**Work order:**
Give the data again exactly, stopping after the "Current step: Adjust" line.

(Data records)
--------------------

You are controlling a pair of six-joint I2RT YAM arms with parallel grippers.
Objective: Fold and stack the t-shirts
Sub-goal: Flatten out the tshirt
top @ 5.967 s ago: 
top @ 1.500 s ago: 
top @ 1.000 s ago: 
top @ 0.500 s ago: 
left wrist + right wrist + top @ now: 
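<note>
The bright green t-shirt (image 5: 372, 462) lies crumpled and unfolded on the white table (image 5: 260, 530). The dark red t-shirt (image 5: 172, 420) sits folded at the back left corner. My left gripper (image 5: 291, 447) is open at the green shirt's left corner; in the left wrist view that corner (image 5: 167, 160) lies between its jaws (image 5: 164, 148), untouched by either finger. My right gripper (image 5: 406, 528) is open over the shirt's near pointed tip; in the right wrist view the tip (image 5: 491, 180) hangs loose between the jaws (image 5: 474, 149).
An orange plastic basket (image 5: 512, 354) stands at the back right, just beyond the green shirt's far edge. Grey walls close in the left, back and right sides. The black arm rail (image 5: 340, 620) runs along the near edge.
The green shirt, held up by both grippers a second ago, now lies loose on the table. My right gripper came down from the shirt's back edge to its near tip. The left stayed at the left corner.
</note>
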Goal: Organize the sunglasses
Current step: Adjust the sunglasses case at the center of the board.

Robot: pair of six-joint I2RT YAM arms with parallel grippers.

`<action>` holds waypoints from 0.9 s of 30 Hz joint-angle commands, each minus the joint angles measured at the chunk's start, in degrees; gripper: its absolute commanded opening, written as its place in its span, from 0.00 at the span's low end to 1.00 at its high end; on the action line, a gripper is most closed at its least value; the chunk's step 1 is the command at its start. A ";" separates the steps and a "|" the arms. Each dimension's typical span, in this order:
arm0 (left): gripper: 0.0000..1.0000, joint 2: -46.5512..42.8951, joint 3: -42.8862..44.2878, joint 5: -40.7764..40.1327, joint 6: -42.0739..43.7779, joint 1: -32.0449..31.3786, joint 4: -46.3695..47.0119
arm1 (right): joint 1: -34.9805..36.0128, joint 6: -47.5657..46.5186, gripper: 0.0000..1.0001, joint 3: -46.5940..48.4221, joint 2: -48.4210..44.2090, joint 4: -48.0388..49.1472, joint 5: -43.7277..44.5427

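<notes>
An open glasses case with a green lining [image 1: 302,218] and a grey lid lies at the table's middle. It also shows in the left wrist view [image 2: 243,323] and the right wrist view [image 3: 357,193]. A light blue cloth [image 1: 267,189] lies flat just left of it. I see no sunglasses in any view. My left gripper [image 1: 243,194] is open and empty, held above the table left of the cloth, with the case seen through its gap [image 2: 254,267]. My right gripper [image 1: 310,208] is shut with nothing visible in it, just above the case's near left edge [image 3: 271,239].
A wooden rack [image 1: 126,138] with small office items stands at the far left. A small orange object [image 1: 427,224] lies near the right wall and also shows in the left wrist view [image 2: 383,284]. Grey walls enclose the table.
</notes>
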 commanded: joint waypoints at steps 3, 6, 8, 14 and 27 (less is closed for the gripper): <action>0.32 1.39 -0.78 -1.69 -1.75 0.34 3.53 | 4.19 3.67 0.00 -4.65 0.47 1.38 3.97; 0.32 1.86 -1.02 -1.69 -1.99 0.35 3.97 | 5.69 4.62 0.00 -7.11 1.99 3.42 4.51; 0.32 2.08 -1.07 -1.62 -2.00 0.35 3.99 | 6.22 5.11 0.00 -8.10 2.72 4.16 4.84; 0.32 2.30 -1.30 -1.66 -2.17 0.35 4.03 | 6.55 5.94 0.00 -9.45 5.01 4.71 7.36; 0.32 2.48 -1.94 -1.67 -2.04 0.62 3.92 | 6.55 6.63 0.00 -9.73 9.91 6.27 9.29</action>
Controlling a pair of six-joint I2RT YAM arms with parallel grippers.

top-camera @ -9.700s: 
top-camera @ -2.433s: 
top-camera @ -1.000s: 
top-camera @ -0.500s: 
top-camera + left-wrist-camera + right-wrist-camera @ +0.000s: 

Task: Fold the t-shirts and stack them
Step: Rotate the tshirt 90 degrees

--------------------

**Exercise answer:**
You are controlling a pair of six-joint I2RT YAM arms with parallel grippers.
Objective: Fold and stack the t-shirts
Sub-goal: Flatten out the tshirt
top @ 5.967 s ago: 
top @ 1.500 s ago: 
top @ 1.000 s ago: 
top @ 0.500 s ago: 
left wrist + right wrist + top @ now: 
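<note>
The bright green t-shirt (image 5: 372, 462) lies crumpled and unfolded on the white table (image 5: 260, 530). The dark red t-shirt (image 5: 172, 420) sits folded at the back left corner. My left gripper (image 5: 291, 447) is open at the green shirt's left corner; in the left wrist view that corner (image 5: 167, 160) lies between its jaws (image 5: 164, 148), untouched by either finger. My right gripper (image 5: 406, 528) is open over the shirt's near pointed tip; in the right wrist view the tip (image 5: 491, 180) hangs loose between the jaws (image 5: 474, 149).
An orange plastic basket (image 5: 512, 354) stands at the back right, just beyond the green shirt's far edge. Grey walls close in the left, back and right sides. The black arm rail (image 5: 340, 620) runs along the near edge.
The green shirt, held up by both grippers a second ago, now lies loose on the table. My right gripper came down from the shirt's back edge to its near tip. The left stayed at the left corner.
</note>
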Goal: Organize the sunglasses
Current step: Adjust the sunglasses case at the center of the board.

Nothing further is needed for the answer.